Repeat exactly, please, the lines that begin at the start of the listing and end at the line holding "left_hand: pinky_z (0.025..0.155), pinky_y".

• • •

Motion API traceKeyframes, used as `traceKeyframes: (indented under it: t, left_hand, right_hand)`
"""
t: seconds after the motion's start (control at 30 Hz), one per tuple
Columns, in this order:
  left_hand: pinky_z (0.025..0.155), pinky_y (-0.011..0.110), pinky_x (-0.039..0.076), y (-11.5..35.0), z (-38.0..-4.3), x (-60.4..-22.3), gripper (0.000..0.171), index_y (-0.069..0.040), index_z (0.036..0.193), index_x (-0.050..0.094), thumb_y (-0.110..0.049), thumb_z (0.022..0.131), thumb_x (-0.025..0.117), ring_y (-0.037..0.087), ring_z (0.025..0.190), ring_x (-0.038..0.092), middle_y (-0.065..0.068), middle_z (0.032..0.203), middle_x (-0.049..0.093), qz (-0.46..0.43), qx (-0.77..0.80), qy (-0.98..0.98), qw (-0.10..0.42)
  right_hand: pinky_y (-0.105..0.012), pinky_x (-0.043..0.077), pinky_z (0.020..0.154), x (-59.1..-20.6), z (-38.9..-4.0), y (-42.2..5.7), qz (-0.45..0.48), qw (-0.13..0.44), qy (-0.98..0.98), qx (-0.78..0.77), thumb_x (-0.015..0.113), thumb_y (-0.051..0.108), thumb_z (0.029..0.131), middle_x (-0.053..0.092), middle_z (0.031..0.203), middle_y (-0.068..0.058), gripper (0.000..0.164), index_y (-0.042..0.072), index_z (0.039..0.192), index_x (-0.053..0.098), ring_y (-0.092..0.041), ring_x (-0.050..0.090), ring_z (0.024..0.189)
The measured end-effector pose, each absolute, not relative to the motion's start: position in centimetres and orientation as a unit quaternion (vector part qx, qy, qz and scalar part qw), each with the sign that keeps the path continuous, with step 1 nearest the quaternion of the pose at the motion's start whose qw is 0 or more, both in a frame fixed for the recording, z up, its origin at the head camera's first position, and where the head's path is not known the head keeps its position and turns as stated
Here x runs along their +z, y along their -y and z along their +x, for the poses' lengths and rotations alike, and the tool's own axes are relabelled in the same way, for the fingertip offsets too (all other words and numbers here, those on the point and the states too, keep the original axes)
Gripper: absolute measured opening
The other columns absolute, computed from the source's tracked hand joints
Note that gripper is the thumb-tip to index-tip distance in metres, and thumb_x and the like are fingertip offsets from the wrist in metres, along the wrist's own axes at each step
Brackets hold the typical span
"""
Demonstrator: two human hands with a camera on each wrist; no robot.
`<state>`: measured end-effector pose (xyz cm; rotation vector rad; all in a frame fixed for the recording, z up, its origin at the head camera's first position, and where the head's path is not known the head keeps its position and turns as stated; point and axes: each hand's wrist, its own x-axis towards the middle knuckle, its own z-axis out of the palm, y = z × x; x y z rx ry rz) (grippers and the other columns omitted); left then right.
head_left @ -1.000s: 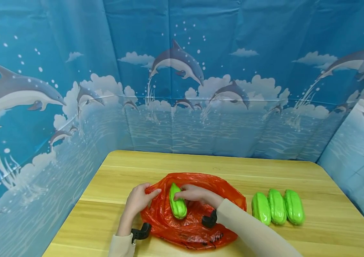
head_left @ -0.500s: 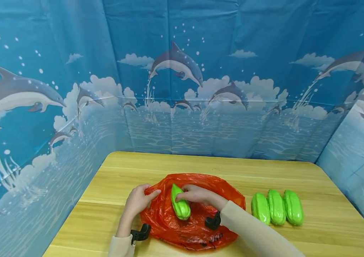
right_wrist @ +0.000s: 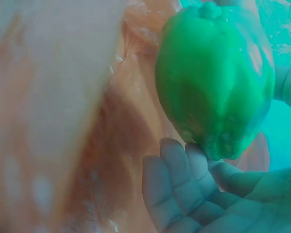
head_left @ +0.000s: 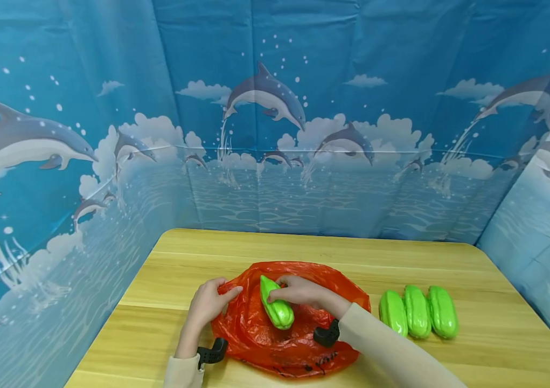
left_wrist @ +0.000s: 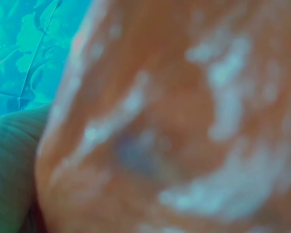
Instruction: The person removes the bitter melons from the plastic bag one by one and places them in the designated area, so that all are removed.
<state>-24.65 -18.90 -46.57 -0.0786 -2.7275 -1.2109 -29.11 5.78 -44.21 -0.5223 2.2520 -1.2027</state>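
A red plastic bag [head_left: 313,361] lies spread with its mouth wide on the table, thin and crinkled. My right hand [head_left: 296,290] reaches over it and grips a glossy green ridged gourd [head_left: 279,312], tapered at its far end. In the right wrist view the gourd [right_wrist: 213,82] shows its lobed sides, with the thumb and a finger around it and other fingers below. At the bag's left rim my left hand [head_left: 207,304] holds the plastic, thumb inside and fingers outside. Blurred plastic from the bag [left_wrist: 174,121] fills most of the left wrist view.
Three more green gourds [head_left: 418,312] lie side by side to the right of the bag. The wooden table [head_left: 182,248] has rounded far corners. A blue dolphin-print curtain [head_left: 275,205] stands behind it and along both sides.
The right hand has moved slightly right with the gourd, whose near end has swung right. My left hand stays at the bag's rim.
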Motion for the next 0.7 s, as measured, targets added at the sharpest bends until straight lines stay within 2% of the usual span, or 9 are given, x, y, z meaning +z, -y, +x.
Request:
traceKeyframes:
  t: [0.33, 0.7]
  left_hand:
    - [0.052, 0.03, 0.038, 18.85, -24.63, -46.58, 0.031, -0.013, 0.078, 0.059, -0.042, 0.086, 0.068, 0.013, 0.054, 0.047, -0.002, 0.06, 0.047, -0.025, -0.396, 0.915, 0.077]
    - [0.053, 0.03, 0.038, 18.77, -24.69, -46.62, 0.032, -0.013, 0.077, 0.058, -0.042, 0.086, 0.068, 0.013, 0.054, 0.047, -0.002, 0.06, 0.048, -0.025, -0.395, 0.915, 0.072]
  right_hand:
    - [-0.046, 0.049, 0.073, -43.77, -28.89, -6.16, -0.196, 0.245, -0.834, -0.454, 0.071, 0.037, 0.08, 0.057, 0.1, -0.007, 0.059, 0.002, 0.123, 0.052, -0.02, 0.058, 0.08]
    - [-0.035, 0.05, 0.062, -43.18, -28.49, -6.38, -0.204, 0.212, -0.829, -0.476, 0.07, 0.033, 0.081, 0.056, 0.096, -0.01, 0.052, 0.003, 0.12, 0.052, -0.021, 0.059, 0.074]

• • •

◆ ANSWER BOX ◆
Motion API traceKeyframes, used as `traceKeyframes: (indented under it: t, left_hand, right_hand)`
"""
t: seconds after the motion's start (control at 30 Hz), one per tuple
Columns, in this order:
  left_hand: pinky_z (0.025..0.155), pinky_y (-0.011..0.110), pinky_x (-0.039..0.076), y (-11.5..35.0), z (-38.0..-4.3), x (-60.4..-22.3), gripper (0.000..0.171), index_y (-0.069..0.040), index_z (0.036..0.193), index_x (-0.050..0.094), thumb_y (-0.110..0.049), thumb_z (0.022..0.131), thumb_x (-0.025..0.117), ring_y (-0.037..0.087), ring_z (0.025..0.190), ring_x (-0.038..0.092), middle_y (-0.065..0.068), middle_z (0.032..0.203), middle_x (-0.049..0.093), qz (-0.46..0.43), qx (-0.77..0.80), qy (-0.98..0.98), qw (-0.10..0.42)

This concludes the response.